Please find every line in the entries below that contains the string "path", and copy it.

[Entries taken from a collection]
--- --- ---

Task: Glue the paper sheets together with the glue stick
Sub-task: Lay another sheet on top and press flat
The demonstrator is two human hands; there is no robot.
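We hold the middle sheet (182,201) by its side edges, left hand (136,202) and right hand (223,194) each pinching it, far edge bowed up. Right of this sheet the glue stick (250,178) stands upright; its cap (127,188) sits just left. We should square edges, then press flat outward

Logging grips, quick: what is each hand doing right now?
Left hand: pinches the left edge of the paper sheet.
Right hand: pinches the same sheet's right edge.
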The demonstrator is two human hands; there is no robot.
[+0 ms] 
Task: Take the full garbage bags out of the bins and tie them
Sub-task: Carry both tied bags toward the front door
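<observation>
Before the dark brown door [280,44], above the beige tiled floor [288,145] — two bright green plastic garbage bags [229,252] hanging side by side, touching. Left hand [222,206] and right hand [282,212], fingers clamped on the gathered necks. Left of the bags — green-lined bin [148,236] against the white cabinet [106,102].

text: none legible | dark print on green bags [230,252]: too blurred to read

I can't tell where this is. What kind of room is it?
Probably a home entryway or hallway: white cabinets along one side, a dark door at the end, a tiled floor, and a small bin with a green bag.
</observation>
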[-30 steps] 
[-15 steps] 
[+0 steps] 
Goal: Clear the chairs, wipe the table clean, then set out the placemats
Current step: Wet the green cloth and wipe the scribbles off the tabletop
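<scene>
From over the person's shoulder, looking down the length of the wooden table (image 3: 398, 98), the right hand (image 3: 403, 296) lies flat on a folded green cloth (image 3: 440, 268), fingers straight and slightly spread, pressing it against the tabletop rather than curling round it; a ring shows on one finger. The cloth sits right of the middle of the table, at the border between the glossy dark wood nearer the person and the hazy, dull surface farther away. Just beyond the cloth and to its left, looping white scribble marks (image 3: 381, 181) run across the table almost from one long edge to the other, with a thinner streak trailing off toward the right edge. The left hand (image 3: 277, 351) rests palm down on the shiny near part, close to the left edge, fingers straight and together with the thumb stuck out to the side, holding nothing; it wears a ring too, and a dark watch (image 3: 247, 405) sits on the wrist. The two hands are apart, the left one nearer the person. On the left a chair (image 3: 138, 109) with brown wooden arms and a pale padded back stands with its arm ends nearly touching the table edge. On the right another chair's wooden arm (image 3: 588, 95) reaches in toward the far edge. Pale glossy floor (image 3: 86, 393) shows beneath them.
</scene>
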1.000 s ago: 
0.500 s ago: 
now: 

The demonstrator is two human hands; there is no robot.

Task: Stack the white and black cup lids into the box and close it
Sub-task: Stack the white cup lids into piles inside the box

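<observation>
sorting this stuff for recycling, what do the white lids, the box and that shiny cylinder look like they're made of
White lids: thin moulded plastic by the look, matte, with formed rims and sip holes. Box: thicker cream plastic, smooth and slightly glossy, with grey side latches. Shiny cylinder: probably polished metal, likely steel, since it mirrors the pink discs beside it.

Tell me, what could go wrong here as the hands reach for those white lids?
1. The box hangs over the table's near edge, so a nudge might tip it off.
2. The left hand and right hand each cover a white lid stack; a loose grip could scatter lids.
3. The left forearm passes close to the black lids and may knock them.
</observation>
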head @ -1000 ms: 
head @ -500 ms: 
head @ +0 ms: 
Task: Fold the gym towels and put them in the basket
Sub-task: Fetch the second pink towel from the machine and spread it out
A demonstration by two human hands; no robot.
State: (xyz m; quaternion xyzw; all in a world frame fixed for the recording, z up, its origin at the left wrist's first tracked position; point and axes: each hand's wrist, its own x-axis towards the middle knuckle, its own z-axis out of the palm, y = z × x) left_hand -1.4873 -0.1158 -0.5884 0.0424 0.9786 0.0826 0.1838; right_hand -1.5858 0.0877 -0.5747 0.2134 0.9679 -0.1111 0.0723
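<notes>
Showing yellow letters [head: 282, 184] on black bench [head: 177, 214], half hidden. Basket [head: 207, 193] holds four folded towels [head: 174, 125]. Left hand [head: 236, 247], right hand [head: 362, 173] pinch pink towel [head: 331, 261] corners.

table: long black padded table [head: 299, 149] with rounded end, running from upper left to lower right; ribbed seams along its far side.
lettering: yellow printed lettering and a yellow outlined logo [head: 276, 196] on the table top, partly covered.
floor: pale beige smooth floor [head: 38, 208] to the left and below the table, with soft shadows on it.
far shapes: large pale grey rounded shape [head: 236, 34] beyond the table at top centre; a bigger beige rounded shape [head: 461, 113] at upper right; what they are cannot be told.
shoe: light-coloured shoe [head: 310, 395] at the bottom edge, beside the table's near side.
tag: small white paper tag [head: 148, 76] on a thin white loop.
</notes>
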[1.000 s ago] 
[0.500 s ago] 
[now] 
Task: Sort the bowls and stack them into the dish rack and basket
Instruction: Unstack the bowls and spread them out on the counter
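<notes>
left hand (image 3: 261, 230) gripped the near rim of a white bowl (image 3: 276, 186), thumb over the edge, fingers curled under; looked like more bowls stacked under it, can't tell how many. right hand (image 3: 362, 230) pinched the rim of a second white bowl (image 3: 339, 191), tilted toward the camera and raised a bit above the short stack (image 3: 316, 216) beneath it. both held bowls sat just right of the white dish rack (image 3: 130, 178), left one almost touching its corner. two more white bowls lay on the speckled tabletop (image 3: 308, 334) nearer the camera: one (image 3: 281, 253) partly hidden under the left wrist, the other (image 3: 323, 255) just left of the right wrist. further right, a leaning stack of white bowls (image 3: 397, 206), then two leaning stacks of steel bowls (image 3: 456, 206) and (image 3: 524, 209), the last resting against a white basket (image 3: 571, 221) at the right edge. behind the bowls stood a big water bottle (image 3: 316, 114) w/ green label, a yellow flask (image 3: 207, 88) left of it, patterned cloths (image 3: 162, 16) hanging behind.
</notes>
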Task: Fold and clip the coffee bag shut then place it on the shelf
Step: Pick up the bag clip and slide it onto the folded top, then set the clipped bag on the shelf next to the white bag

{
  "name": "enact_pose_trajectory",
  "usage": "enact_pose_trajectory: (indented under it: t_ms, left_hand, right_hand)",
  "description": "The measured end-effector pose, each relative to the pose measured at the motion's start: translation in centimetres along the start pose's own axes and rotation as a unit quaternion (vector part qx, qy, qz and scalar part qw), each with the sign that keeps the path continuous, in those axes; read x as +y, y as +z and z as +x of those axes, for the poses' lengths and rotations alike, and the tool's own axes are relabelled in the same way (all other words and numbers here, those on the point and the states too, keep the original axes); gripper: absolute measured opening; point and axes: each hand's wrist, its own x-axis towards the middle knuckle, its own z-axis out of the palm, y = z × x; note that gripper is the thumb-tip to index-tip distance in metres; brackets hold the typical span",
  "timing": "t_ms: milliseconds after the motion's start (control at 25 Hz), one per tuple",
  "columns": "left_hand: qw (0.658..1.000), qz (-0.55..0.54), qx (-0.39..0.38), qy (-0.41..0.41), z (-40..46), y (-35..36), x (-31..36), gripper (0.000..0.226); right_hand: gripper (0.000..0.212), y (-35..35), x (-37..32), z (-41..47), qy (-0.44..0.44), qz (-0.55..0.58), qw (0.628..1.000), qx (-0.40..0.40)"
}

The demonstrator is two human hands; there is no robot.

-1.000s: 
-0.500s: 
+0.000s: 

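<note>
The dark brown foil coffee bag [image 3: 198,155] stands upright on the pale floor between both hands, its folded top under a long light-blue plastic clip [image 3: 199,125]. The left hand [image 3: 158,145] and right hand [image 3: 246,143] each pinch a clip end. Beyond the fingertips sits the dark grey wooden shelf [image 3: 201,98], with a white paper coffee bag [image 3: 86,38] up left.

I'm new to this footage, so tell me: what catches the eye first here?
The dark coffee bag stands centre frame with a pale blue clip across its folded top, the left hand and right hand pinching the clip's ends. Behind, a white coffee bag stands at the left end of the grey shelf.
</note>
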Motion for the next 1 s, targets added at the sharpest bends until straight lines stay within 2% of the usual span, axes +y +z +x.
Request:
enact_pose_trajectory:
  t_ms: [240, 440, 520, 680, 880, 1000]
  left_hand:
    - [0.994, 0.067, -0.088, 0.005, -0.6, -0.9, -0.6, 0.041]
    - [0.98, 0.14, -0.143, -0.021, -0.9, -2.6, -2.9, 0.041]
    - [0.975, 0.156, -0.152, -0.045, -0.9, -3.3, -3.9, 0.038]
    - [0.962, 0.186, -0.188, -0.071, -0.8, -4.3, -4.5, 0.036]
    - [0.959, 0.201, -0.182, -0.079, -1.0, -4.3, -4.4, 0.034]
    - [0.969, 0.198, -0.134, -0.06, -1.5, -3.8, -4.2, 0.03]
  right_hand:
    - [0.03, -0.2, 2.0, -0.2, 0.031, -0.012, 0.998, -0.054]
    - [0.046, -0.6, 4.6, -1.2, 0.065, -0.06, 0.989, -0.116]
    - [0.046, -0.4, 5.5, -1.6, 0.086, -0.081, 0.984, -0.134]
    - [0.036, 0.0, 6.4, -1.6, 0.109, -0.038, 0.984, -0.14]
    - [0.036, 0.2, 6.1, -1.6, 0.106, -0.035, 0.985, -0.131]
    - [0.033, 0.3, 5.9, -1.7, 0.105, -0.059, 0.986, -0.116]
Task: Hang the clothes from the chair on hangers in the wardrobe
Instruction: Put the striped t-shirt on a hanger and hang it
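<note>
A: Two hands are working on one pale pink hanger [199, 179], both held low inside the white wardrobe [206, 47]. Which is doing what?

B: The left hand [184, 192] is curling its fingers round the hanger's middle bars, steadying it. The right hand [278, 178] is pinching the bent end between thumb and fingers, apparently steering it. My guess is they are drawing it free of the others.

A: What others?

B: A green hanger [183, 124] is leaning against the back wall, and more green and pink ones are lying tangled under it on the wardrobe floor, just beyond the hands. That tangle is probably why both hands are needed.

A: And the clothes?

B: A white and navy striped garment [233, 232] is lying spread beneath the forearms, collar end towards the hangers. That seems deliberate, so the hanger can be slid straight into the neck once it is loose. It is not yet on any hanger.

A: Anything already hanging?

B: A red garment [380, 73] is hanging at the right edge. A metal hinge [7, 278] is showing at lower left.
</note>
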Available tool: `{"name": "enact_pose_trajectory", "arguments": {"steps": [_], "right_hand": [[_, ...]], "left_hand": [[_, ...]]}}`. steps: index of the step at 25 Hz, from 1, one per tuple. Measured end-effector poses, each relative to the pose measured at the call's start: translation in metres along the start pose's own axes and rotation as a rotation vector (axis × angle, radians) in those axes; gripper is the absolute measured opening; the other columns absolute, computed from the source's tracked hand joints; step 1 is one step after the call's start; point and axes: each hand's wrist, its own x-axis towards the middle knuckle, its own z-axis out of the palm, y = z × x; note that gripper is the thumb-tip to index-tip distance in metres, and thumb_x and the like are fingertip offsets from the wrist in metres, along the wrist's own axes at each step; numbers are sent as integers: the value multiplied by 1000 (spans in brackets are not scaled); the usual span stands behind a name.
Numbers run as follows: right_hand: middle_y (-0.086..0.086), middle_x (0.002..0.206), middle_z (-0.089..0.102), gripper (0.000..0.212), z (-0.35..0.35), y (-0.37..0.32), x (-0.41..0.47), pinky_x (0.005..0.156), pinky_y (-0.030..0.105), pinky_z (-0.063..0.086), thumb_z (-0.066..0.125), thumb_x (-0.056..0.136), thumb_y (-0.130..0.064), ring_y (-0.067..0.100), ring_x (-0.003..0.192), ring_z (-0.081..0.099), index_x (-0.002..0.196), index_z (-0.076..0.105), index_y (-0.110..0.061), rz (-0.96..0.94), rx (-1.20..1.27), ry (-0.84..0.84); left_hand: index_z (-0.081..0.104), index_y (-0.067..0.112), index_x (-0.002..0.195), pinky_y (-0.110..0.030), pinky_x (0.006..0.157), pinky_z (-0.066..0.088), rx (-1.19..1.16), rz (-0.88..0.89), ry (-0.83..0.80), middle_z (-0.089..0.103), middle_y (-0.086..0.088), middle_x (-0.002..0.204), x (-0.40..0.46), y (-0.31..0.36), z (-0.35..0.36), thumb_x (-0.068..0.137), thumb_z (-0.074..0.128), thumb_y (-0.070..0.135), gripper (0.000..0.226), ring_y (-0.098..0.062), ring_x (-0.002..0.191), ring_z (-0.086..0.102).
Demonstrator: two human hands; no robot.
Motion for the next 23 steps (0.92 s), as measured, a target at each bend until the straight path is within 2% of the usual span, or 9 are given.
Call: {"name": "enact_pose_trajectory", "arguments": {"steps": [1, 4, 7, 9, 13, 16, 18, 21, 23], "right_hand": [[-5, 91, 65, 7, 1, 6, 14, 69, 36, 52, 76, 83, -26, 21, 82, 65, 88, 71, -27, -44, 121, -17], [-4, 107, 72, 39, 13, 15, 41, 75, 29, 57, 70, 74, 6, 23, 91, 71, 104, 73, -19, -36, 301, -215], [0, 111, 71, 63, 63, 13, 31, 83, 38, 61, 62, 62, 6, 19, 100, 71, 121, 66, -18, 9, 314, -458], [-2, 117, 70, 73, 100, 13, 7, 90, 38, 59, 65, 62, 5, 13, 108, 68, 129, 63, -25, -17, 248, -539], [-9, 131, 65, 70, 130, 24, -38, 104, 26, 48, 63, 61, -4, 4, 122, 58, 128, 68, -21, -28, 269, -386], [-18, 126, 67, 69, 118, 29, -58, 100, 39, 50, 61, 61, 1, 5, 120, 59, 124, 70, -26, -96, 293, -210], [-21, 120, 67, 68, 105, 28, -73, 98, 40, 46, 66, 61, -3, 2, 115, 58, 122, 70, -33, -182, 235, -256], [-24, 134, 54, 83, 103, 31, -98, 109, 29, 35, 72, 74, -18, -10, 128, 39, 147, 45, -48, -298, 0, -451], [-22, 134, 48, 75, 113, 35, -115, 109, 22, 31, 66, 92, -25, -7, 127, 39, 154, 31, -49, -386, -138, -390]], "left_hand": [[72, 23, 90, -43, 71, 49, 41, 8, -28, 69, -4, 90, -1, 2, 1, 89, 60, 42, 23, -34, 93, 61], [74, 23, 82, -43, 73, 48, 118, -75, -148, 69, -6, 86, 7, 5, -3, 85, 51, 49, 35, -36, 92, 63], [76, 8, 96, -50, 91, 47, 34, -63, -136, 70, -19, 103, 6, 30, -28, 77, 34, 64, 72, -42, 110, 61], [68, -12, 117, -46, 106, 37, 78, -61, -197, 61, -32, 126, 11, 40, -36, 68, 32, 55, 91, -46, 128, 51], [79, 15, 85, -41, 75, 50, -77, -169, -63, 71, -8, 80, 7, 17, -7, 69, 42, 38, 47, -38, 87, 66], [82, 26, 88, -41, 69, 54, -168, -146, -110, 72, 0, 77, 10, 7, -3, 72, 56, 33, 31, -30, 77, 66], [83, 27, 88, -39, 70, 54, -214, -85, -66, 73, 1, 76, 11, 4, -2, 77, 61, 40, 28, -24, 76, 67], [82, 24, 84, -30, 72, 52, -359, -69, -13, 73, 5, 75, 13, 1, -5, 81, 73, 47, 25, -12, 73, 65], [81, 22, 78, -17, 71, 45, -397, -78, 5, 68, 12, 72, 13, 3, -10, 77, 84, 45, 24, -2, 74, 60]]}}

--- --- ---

▶ **Written solution**
  "description": "The measured end-effector pose, each relative to the pose measured at the motion's start: translation in centimetres along the start pose's own axes and rotation as a unit quaternion (vector part qx, qy, qz and scalar part qw), each with the sign that keeps the path continuous, in those axes; read x as +y, y as +z and z as +x of those axes, for the poses' lengths and rotations alike, and the tool's own axes are relabelled in the same way (all other words and numbers here, those on the point and the states too, keep the original axes); gripper: absolute measured opening; point and axes: each hand's wrist, its own x-axis towards the middle knuckle, its own z-axis out of the palm, y = z × x; note that gripper is the thumb-tip to index-tip distance in metres; brackets hold the typical span",
Motion for the next 23 steps (0.92 s), as measured, a target at each bend until the straight path is within 2% of the usual span, or 9 are given.

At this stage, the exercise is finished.